After years of humiliating treatment by his brother—including being forced to take dictation while John was on the toilet—Will bought the rights to the flake cereal recipe and struck out on his own, founding the Battle Creek Toasted Corn Flake Company in 1906. Adding malt, sugar and salt to the dough, he began manufacturing Kellogg’s Corn Flakes in mass quantities and pouring much of the profits into advertising.
By 1909, according to Markel, Will’s company was churning out 120,000 cases of Corn Flakes a day. John Kellogg, who resented his brother’s success, later fought him for the right to use the family name. The resulting legal battle ended in 1920, when the Michigan State Supreme Court ruled in Will’s favor, due to his success at popularizing his now-ubiquitous product.
How cereal changed breakfast forever
By the time Will Kellogg entered the market, others had already begun to capitalize on the general public’s appetite for cereal. Among the most successful was C. W. Post, a one-time patient at the Battle Creek Sanitarium who adapted Kellogg’s cereal recipe into his own mass-produced version, Grape-Nuts, to tremendous success. A cut-throat competitor to Kellogg, Post even bought exclusive rights to manufacture the cereal-rolling machine needed in the cereal production process—equipment that Will Kellogg originally helped design.

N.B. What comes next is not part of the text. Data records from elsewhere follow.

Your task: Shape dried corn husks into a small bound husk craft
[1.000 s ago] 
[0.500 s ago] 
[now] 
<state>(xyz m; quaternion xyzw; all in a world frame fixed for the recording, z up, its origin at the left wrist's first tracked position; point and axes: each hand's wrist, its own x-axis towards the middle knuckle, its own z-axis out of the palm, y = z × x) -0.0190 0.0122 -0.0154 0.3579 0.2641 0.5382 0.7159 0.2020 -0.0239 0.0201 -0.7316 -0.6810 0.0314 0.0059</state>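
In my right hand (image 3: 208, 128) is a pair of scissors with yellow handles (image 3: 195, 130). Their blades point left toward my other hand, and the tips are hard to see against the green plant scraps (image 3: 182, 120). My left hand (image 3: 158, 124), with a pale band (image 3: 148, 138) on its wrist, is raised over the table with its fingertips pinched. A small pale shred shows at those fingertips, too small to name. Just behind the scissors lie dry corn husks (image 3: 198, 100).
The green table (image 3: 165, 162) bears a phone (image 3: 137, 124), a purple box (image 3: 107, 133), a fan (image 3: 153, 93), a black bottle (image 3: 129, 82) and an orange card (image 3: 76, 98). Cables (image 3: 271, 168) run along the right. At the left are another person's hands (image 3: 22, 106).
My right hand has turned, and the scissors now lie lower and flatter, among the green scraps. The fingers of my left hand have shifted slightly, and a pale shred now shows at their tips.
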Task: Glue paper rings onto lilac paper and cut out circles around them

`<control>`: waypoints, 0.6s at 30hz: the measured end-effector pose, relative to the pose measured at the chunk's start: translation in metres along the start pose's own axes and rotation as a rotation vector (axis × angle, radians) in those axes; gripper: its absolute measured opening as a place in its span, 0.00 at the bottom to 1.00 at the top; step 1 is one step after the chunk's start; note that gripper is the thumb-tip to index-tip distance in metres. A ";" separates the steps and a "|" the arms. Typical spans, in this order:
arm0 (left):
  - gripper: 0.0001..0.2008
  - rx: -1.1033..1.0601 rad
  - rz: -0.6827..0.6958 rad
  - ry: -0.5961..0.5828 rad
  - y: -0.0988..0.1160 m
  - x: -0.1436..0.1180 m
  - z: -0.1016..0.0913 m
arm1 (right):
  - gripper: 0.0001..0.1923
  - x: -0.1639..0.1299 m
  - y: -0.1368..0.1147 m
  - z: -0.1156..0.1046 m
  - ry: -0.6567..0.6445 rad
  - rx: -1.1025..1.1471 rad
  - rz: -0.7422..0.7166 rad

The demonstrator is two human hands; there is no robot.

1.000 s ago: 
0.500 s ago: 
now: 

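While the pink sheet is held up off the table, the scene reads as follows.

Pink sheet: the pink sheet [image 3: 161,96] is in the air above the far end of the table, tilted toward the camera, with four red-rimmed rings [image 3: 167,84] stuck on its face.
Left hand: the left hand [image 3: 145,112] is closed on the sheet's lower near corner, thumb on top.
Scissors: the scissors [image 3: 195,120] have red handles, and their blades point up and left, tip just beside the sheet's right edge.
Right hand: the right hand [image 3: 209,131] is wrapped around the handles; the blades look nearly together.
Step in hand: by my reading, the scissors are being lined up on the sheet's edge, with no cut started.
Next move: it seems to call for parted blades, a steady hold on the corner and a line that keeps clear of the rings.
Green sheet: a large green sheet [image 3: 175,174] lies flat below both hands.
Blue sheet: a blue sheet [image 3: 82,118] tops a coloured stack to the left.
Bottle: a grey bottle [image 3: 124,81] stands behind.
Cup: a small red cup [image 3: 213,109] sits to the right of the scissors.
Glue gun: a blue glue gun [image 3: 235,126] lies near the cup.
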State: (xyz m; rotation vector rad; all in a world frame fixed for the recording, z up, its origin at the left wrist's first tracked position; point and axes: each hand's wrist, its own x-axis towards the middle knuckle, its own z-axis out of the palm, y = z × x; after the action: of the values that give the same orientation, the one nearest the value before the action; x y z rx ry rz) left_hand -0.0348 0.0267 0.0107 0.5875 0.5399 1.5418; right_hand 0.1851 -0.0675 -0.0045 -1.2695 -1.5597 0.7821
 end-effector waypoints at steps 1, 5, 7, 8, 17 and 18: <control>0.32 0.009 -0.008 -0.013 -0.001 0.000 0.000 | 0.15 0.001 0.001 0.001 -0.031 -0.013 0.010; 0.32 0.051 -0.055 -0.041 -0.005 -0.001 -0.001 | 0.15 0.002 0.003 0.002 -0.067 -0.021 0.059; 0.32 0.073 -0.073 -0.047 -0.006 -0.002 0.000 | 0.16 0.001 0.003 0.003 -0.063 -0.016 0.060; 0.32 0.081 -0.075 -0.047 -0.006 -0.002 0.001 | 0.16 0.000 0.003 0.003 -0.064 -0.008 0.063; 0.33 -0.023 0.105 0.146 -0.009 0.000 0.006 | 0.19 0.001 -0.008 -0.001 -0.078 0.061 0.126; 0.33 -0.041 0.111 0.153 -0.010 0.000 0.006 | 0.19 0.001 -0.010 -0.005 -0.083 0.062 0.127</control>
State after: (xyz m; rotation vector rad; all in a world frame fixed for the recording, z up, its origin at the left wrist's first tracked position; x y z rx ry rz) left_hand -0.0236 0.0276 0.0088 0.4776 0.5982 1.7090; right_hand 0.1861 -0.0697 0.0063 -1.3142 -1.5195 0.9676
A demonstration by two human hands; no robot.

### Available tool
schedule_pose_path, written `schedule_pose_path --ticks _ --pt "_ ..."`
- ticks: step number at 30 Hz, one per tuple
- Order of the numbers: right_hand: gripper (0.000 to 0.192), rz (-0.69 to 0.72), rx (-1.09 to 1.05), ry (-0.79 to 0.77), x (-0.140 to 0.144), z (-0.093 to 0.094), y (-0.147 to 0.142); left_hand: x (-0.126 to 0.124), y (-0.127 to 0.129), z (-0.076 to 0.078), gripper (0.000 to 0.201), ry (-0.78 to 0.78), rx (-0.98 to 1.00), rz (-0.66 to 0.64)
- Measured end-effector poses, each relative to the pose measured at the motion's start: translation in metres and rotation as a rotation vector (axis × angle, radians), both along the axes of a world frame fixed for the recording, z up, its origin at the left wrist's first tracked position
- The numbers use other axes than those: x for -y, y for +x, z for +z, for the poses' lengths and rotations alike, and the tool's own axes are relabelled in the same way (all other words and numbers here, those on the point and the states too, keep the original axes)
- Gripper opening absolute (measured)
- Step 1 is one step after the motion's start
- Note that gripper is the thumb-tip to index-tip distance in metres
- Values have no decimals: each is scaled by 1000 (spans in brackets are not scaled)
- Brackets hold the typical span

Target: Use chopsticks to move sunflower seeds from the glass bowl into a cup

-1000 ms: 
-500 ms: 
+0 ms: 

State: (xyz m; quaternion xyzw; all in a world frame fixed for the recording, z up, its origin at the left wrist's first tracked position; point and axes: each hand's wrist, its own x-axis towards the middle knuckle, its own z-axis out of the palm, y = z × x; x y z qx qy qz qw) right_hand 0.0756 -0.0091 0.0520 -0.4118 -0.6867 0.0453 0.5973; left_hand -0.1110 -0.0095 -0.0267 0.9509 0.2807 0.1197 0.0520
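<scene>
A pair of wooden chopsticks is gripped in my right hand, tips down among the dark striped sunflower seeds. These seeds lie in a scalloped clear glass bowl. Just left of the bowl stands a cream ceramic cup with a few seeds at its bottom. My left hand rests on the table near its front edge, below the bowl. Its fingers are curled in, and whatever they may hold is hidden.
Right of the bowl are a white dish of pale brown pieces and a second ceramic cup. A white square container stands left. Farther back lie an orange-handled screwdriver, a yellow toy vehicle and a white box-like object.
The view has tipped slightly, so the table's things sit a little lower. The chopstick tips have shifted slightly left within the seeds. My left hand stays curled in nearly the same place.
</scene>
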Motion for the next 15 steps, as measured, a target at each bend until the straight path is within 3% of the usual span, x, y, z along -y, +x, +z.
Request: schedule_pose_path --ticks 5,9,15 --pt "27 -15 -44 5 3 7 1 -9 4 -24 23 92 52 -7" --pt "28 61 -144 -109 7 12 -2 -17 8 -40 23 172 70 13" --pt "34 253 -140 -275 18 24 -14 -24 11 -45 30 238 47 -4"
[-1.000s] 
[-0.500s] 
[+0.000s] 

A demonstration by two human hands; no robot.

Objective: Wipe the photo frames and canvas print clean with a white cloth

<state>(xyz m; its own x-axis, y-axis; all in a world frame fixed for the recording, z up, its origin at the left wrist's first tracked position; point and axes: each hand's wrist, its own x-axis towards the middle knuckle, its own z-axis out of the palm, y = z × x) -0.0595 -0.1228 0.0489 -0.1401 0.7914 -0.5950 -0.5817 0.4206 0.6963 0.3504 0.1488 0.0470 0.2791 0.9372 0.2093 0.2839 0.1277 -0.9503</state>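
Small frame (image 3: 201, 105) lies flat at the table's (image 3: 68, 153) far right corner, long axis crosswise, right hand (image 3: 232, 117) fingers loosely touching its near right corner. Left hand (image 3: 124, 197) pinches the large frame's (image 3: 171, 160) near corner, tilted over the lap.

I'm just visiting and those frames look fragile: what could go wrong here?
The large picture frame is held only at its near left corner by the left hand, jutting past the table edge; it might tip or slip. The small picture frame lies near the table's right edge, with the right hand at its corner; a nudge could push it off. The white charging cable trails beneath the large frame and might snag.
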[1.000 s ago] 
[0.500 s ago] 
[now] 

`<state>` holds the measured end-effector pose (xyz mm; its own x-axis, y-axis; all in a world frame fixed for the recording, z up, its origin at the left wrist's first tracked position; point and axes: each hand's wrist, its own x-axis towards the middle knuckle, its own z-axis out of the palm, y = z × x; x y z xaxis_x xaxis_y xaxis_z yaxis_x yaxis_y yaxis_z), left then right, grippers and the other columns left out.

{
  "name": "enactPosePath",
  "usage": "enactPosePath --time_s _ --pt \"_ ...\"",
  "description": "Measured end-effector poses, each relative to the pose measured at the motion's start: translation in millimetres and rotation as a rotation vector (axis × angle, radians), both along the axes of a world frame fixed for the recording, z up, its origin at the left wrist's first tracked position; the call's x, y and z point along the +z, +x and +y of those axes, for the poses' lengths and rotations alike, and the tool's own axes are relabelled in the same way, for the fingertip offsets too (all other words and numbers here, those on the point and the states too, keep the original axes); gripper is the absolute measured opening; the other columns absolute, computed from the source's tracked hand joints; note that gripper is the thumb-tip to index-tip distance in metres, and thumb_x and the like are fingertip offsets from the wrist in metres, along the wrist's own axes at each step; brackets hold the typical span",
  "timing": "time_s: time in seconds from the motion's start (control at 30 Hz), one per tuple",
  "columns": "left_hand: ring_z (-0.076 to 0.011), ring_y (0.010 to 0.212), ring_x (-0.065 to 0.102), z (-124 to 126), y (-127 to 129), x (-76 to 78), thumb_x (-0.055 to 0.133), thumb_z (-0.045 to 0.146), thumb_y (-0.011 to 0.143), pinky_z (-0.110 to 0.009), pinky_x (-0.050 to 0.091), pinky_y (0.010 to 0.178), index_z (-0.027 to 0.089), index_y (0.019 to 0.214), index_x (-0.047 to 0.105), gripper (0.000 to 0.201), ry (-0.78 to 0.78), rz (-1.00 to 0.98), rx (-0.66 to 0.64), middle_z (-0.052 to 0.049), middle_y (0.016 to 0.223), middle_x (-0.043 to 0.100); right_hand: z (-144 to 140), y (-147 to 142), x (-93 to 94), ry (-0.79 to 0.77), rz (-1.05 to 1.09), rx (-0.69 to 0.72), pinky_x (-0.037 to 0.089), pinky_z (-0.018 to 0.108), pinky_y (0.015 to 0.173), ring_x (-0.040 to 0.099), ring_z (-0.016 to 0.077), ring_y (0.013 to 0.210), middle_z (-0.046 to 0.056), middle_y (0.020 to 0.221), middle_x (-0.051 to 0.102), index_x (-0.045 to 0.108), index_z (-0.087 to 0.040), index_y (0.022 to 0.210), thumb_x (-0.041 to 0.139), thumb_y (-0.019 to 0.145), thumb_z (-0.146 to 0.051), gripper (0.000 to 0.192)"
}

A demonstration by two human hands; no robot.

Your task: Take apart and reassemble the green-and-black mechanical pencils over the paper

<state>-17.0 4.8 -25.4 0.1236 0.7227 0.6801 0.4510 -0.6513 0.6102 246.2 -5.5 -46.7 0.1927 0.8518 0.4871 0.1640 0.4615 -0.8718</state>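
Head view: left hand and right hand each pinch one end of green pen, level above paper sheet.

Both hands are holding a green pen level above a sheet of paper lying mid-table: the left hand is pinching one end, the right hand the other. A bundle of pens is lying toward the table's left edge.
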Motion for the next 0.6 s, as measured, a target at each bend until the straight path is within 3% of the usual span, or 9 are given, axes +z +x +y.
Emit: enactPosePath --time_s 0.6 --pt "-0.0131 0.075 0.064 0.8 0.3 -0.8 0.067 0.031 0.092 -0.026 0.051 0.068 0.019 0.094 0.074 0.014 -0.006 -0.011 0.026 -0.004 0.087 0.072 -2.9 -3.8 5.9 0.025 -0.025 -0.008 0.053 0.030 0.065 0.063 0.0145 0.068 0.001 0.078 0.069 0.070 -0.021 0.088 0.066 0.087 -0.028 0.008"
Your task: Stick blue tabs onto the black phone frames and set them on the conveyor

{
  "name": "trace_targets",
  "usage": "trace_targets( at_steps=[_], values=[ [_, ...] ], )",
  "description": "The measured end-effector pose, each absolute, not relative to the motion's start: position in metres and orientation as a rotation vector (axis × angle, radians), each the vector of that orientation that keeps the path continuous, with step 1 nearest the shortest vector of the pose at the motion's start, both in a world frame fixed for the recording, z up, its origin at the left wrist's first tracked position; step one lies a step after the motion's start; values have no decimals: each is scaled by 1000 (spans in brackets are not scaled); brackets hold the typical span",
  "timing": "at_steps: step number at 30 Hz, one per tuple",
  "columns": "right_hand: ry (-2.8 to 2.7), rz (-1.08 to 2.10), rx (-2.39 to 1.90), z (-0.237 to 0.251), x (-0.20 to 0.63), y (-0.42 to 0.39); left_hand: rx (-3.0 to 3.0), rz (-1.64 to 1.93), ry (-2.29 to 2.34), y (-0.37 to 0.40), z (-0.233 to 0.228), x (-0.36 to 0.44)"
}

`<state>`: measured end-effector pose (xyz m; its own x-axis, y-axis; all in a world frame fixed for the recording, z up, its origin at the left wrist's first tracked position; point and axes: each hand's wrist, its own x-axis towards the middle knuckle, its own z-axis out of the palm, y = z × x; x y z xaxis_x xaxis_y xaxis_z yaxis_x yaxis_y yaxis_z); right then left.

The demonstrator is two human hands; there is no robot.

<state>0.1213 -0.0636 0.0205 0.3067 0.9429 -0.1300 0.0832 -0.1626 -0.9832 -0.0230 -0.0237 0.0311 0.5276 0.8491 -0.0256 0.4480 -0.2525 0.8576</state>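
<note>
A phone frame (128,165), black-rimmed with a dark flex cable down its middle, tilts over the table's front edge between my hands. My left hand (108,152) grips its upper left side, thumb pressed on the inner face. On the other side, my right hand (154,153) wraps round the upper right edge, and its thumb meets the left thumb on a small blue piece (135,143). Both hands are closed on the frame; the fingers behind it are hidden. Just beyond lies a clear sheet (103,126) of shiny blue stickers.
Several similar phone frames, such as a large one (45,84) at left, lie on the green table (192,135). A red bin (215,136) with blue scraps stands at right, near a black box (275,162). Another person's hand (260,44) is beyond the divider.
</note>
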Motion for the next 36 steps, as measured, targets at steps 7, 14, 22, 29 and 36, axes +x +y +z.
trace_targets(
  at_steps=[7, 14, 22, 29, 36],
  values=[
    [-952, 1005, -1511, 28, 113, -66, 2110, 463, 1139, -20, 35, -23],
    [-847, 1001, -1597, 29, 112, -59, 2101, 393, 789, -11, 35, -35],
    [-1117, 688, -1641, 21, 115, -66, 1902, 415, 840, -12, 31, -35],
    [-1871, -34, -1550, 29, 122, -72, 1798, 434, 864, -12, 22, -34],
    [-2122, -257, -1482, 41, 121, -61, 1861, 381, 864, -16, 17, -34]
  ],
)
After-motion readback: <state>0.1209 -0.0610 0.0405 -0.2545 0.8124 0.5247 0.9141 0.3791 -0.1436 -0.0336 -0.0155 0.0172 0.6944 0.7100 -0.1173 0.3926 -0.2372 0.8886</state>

With the completion of the transcontinental railroad in the late 19th century, the United States was now linked to an unprecedented degree, creating a mass market for Kellogg, Post and other newly recognizable packaged-food brands to ply their wares. Despite the sometimes outrageous claims made in their advertising (Post, for instance, claimed that Grape-Nuts cured everything from rickets to malaria), the growing variety of brand-name companies promised a certain level of quality and uniformity, especially as Americans began to consume processed foods in mass quantities for the first time.
With their irresistible combination of health claims and convenience, combined with the unique circumstances of the historical moment in which they emerged, Kellogg’s Corn Flakes and other cereals would have a revolutionary impact on American breakfast. “It was so easy compared to any other kind of breakfast,” says Wassberg Johnson. “You open a box, dump it in a bowl, pour some milk on it. You really can't get much easier than that in the morning.”